→ **PROBLEM DETAILS**
A verbatim copy of the listing is the expected output.

→ **PROVIDED MATERIAL**
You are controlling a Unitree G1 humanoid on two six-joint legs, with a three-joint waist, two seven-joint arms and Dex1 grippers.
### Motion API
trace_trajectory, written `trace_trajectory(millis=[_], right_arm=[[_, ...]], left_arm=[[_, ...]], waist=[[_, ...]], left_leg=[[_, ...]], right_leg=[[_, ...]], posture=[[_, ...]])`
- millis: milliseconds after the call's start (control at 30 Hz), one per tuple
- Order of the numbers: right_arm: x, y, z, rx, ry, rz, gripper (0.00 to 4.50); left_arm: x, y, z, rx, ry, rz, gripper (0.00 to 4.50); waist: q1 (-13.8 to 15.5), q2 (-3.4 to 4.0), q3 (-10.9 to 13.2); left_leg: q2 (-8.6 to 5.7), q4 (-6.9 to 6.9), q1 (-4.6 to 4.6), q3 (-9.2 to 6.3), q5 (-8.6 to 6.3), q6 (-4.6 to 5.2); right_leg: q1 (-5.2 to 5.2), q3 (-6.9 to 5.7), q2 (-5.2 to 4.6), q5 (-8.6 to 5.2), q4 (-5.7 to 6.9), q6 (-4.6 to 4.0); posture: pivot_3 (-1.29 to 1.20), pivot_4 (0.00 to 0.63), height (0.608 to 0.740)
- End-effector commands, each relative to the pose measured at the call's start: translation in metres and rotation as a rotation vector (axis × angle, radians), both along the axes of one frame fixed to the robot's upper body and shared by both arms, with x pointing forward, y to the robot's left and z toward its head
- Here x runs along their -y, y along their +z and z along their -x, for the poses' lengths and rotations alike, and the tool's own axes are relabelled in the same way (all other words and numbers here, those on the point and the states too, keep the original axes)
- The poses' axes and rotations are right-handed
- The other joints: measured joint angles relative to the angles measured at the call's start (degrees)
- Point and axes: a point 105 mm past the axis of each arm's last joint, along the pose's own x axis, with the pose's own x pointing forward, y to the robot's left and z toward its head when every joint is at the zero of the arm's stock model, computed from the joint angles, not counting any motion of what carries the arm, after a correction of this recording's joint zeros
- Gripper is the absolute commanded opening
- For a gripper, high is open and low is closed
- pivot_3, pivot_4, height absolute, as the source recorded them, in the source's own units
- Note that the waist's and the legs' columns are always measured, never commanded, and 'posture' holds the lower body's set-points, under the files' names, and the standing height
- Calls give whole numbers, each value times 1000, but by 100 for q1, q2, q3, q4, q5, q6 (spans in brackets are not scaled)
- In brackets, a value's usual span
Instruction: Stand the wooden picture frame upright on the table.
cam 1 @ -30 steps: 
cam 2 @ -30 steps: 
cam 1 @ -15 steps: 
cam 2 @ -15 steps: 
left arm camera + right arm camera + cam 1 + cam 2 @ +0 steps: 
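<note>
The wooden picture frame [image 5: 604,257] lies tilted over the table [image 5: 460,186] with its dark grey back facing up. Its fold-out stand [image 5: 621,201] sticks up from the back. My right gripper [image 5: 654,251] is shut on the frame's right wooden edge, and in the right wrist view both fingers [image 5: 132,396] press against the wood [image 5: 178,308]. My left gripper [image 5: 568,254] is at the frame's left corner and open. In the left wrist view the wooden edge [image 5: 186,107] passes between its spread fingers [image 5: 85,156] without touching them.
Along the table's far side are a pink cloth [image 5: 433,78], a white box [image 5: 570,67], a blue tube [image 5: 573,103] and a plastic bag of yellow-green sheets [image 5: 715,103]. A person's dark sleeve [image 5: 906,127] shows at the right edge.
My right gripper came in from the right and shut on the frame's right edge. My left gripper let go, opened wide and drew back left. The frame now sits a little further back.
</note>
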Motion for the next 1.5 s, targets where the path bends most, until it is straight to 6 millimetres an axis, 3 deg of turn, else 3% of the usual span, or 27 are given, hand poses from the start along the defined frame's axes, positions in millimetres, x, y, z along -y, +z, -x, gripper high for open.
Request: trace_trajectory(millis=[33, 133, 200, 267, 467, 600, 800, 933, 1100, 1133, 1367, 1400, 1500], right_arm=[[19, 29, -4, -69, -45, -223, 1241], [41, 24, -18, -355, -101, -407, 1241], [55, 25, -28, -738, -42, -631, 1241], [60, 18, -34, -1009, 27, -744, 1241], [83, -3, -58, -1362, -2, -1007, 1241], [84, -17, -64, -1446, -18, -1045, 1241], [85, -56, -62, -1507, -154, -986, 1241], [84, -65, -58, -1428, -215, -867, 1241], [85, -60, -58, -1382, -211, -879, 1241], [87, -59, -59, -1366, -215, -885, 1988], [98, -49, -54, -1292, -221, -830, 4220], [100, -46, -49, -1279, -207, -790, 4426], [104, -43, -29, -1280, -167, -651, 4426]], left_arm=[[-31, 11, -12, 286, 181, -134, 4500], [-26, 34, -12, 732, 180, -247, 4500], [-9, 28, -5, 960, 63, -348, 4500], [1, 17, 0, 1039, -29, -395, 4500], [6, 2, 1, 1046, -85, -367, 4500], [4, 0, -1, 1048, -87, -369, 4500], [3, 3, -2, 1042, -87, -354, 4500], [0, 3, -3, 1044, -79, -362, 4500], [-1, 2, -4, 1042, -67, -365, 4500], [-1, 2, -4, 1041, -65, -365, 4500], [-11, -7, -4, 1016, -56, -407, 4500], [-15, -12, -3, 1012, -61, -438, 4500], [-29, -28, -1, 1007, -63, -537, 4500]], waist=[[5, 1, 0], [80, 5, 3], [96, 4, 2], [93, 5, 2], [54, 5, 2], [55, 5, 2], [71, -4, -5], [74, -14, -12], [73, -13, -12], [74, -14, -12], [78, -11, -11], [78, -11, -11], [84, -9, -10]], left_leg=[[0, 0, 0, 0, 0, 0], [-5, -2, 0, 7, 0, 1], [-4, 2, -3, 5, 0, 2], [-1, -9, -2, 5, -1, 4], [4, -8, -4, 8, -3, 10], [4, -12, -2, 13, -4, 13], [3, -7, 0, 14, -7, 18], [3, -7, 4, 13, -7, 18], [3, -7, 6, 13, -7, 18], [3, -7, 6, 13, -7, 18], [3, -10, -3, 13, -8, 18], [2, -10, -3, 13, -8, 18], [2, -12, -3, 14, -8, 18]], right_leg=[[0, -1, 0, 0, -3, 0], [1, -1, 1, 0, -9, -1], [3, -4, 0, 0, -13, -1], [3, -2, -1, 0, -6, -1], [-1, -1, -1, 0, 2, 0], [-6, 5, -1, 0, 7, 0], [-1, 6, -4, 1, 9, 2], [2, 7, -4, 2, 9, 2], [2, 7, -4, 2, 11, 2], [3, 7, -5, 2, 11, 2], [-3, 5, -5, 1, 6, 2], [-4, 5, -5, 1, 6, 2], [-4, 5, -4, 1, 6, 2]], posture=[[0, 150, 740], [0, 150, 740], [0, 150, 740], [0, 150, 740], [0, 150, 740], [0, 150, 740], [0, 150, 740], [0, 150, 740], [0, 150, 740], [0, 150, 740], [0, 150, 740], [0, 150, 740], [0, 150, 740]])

→ **TASK SOLUTION**
You are controlling a Unitree G1 humanoid on two six-joint legs, with a three-joint waist, two seven-joint arms and Dex1 grippers.
### Motion API
trace_trajectory, written `trace_trajectory(millis=[_], right_arm=[[_, ...]], left_arm=[[_, ...]], waist=[[_, ...]], left_leg=[[_, ...]], right_leg=[[_, ...]], posture=[[_, ...]])`
- millis: milliseconds after the call's start (control at 30 Hz), one per tuple
- Order of the numbers: right_arm: x, y, z, rx, ry, rz, gripper (0.00 to 4.50); left_arm: x, y, z, rx, ry, rz, gripper (0.00 to 4.50); waist: q1 (-13.8 to 15.5), q2 (-3.4 to 4.0), q3 (-10.9 to 13.2); left_leg: q2 (-8.6 to 5.7), q4 (-6.9 to 6.9), q1 (-4.6 to 4.6), q3 (-9.2 to 6.3), q5 (-8.6 to 6.3), q6 (-4.6 to 5.2); right_leg: q1 (-5.2 to 5.2), q3 (-6.9 to 5.7), q2 (-5.2 to 4.6), q5 (-8.6 to 5.2), q4 (-5.7 to 6.9), q6 (-4.6 to 4.0); posture: pivot_3 (-1.29 to 1.20), pivot_4 (0.00 to 0.63), height (0.608 to 0.740)
- End-effector commands, each relative to the pose measured at the call's start: translation in metres and rotation as a rotation vector (axis × angle, radians), both along the axes of one frame fixed to the robot's upper body and shared by both arms, with x pointing forward, y to the robot's left and z toward its head
- Here x runs along their -y, y along their +z and z along their -x, for the poses' lengths and rotations alike, and the tool's own axes are relabelled in the same way (all other words and numbers here, those on the point and the states too, keep the original axes)
- The poses' axes and rotations are right-handed
- The other joints: measured joint angles relative to the angles measured at the call's start (degrees)
- Point and axes: a point 105 mm past the axis of each arm's last joint, along the pose's own x axis, with the pose's own x pointing forward, y to the robot's left and z toward its head when every joint is at the zero of the arm's stock model, computed from the joint angles, not counting any motion of what carries the arm, after a correction of this recording's joint zeros
- Gripper is the absolute commanded opening
- For a gripper, high is open and low is closed
- pivot_3, pivot_4, height absolute, as the source recorded them, in the source's own units
- Note that the waist's and the legs' columns are always measured, never commanded, and 'posture' holds the lower body's set-points, under the files' names, and the standing height
- Calls give whole numbers, each value times 1000, but by 100 for q1, q2, q3, q4, q5, q6 (spans in brackets are not scaled)
- In brackets, a value's usual span
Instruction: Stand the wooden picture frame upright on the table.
cam 1 @ -30 steps: 
cam 2 @ -30 steps: 
cam 1 @ -15 steps: 
cam 2 @ -15 steps: 
left arm camera + right arm camera + cam 1 + cam 2 @ +0 steps: 
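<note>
The wooden picture frame [image 5: 604,257] lies tilted over the table [image 5: 460,186] with its dark grey back facing up. Its fold-out stand [image 5: 621,201] sticks up from the back. My right gripper [image 5: 654,251] is shut on the frame's right wooden edge, and in the right wrist view both fingers [image 5: 132,396] press against the wood [image 5: 178,308]. My left gripper [image 5: 568,254] is at the frame's left corner and open. In the left wrist view the wooden edge [image 5: 186,107] passes between its spread fingers [image 5: 85,156] without touching them.
Along the table's far side are a pink cloth [image 5: 433,78], a white box [image 5: 570,67], a blue tube [image 5: 573,103] and a plastic bag of yellow-green sheets [image 5: 715,103]. A person's dark sleeve [image 5: 906,127] shows at the right edge.
My right gripper came in from the right and shut on the frame's right edge. My left gripper let go, opened wide and drew back left. The frame now sits a little further back.
</note>
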Motion for the next 1.5 s, targets where the path bends most, until it is straight to 6 millimetres an axis, 3 deg of turn, else 3% of the usual span, or 27 are given, hand poses from the start along the defined frame's axes, positions in millimetres, x, y, z along -y, +z, -x, gripper high for open.
Request: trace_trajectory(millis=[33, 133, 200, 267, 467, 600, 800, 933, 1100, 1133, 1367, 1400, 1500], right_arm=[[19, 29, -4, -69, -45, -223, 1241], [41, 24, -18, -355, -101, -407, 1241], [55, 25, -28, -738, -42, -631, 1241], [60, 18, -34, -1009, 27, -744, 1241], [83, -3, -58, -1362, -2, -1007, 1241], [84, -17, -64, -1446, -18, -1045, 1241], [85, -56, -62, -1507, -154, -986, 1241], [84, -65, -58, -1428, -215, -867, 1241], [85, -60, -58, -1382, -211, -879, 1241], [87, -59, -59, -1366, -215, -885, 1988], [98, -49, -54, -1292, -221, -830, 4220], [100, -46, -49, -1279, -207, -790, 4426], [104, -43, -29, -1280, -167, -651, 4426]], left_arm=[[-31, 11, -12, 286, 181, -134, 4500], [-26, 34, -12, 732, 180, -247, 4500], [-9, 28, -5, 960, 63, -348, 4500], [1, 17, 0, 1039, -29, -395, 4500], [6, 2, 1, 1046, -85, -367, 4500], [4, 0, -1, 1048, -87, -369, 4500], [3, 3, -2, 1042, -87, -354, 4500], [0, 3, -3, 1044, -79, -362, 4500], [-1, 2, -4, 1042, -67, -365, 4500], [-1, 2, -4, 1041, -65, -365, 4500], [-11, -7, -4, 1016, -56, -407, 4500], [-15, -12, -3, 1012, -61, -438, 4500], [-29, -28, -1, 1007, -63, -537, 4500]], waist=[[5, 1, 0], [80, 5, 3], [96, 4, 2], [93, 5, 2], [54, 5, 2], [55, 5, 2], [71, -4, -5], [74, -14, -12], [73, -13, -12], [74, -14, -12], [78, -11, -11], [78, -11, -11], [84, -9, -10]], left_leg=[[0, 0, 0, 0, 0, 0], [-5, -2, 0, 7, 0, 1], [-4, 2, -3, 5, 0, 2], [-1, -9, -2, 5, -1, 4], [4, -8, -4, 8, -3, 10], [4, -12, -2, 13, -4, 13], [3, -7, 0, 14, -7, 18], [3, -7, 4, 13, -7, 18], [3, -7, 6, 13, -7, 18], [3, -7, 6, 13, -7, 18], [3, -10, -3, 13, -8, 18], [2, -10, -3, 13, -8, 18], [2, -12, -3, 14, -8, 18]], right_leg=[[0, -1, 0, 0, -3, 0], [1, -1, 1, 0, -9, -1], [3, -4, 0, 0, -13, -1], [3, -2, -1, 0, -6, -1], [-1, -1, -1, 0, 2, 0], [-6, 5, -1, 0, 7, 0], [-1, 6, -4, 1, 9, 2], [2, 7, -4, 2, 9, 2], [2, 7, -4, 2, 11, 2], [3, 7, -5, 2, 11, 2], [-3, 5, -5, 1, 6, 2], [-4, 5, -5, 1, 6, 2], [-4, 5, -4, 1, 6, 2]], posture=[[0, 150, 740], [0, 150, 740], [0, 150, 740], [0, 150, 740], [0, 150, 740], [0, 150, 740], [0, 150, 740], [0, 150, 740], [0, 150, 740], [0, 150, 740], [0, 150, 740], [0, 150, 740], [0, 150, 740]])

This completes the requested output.